The Mountain and the Shovel

I remain shaken by the “breaking open” I have been experiencing, but there are signs that I am passing through it and, perhaps, understanding the gifts behind this deep dive. Before I get into that, though, I want to thank Beth for standing by me minute by minute as I processed these feelings. Thanks, too, to my readers, friends and family, who reached out to me through Facebook and texts. Your support has been tremendously helpful.

The first gift is Empathy. I have a clearer sense of how people with moderate mental illness might feel when they lose hope, direction and energy. And this brought up some thoughts about someone I know.

We have a friend who suffers from this debilitating illness and my belief is that those around her (including me) have found it very difficult to be empathetic as she struggles day-to-day. Oftentimes, her family members (and a lot of professionals) have told her to basically get over herself, to put one foot in front of the other and stop being listless and down on herself. Other behaviors – like drinking, stealing or lying – have also been the stimulus for highly judgemental rants by those closest to her. And while she was receiving these harangues, no one was more upset at her than her.

I am very fortunate that my dips into depression are, for the most part, perceived by me and others as temporary and all to a purpose.

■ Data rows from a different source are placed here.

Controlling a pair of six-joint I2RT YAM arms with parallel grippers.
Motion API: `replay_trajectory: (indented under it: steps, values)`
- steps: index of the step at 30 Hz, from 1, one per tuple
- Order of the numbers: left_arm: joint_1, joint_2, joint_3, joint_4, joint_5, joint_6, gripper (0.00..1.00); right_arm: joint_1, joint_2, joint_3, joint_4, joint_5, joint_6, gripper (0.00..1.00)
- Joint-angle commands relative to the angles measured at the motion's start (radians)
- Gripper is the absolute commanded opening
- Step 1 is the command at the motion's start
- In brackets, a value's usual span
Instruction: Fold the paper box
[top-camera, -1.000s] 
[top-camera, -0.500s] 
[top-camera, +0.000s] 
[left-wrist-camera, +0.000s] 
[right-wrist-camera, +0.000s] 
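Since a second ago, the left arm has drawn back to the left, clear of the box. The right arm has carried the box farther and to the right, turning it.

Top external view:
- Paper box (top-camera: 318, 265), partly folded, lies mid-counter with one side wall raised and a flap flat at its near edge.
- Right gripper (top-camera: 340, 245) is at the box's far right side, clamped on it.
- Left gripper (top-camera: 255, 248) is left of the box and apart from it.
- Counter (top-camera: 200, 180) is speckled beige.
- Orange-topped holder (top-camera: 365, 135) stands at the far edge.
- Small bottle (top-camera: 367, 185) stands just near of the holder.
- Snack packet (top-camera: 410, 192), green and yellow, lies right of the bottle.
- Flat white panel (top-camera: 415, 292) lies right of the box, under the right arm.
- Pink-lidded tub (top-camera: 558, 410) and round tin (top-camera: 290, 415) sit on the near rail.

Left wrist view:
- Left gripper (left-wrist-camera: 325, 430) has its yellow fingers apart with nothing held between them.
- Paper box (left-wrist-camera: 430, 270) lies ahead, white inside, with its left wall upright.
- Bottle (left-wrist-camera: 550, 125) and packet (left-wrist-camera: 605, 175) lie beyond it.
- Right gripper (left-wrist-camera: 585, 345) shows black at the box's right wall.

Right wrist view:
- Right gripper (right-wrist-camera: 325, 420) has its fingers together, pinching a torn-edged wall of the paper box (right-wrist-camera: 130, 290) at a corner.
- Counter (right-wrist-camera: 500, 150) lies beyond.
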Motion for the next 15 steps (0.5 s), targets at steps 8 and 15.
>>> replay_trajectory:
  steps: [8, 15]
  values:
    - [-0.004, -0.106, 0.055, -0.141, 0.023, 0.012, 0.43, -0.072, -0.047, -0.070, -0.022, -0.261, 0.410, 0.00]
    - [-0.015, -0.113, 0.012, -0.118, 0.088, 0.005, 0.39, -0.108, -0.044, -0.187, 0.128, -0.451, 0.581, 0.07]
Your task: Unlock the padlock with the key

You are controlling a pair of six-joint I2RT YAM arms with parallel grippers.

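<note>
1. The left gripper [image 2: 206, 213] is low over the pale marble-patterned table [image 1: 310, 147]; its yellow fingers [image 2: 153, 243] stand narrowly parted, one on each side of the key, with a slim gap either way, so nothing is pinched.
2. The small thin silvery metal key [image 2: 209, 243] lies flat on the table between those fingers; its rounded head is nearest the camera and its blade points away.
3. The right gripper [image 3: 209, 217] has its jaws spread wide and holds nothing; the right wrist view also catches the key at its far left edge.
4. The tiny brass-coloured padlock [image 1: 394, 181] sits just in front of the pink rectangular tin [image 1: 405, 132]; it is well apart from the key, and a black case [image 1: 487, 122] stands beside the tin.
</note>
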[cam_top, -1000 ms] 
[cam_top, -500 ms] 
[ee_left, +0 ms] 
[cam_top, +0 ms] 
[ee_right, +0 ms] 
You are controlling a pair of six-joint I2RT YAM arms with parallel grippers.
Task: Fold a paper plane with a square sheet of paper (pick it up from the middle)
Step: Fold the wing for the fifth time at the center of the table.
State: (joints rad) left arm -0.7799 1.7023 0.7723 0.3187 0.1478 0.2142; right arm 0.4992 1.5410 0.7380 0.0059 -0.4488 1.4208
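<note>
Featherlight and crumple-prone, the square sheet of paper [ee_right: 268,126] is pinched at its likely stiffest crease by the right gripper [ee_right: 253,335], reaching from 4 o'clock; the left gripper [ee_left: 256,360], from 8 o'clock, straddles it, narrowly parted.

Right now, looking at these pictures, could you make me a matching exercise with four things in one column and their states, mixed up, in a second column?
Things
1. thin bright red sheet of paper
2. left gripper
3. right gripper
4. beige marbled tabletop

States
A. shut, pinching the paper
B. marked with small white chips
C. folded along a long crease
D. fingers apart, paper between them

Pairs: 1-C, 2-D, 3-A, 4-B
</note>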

I am gifted by being able to alchemize most of my experiences into lessons I can use in my life and my art. This is true for many of us, but not all of us. Therefore, I feel empathy today for those who don’t have this gift or skill. Moreover, it’s often not something that they can learn – at least not while they are being constantly told, “you are disappointing me.” This is, I’m going to say it, an unintentional form of abuse.

That said, my friend has often refused therapy and a medication regime that may help her. That’s part of the reason people around her have found it very difficult to support her with nurturance and have turned on her, on occasion. And it makes sense. The people around someone suffering from mental illness are hurting, too. It’s a shit show, plain and simple.

Getting back to me, I know that some more therapy is a good idea. I may even need someone new to evaluate my current use of an antidepressant. I know, too, that there’s work to be done developing three actionable items: Purpose, Imagination and Structure. (There’s the alchemist in me!)

On a lighter note, Beth, Bradley and I are getting accustomed to living in our new home. We’re planning on registering for a P.O. Box today (no rural mail delivery), learning about how to dispose of our garbage and recycling (no pickup, folks) and we’re excited that it has stopped raining so that we can get outside and explore our neighborhood. I think I may have said it before, but the Little Red Carriage House is located on 40 acres of land, so there’s plenty of space for Bradley to run and for us to walk – right outside of our door.

Beth has restarted her Yoga & Reiki classes, we’re cooking some tasty meals and tomorrow, I’m going to a Yankee game with some new friends from the area.

I still feel a weight in my stomach, a physical heaviness in my head that has not lifted. There may be more crying ahead and, hopefully, more lessons to learn. In fact, I would say that it’s guaranteed.

When the troubles come, the best place to be is often on our knees in prayer. So, in this moment, I call out to God to help me through this period, to help me give to myself and those around me the love needed to feel connected to our higher selves. May all those who feel mentally unstable receive the support, hope, direction and the tools needed to work through their illnesses or difficulties. May we all grow in empathy for ourselves and others. May our tears fall (as mine are right now) so that we can let go of our False Selves and come back to the Garden, the place where peace, kindness and love are all around us. I’ve heard it said that You can move mountains, but we need to bring the shovel. May we have the strength and wisdom to do so.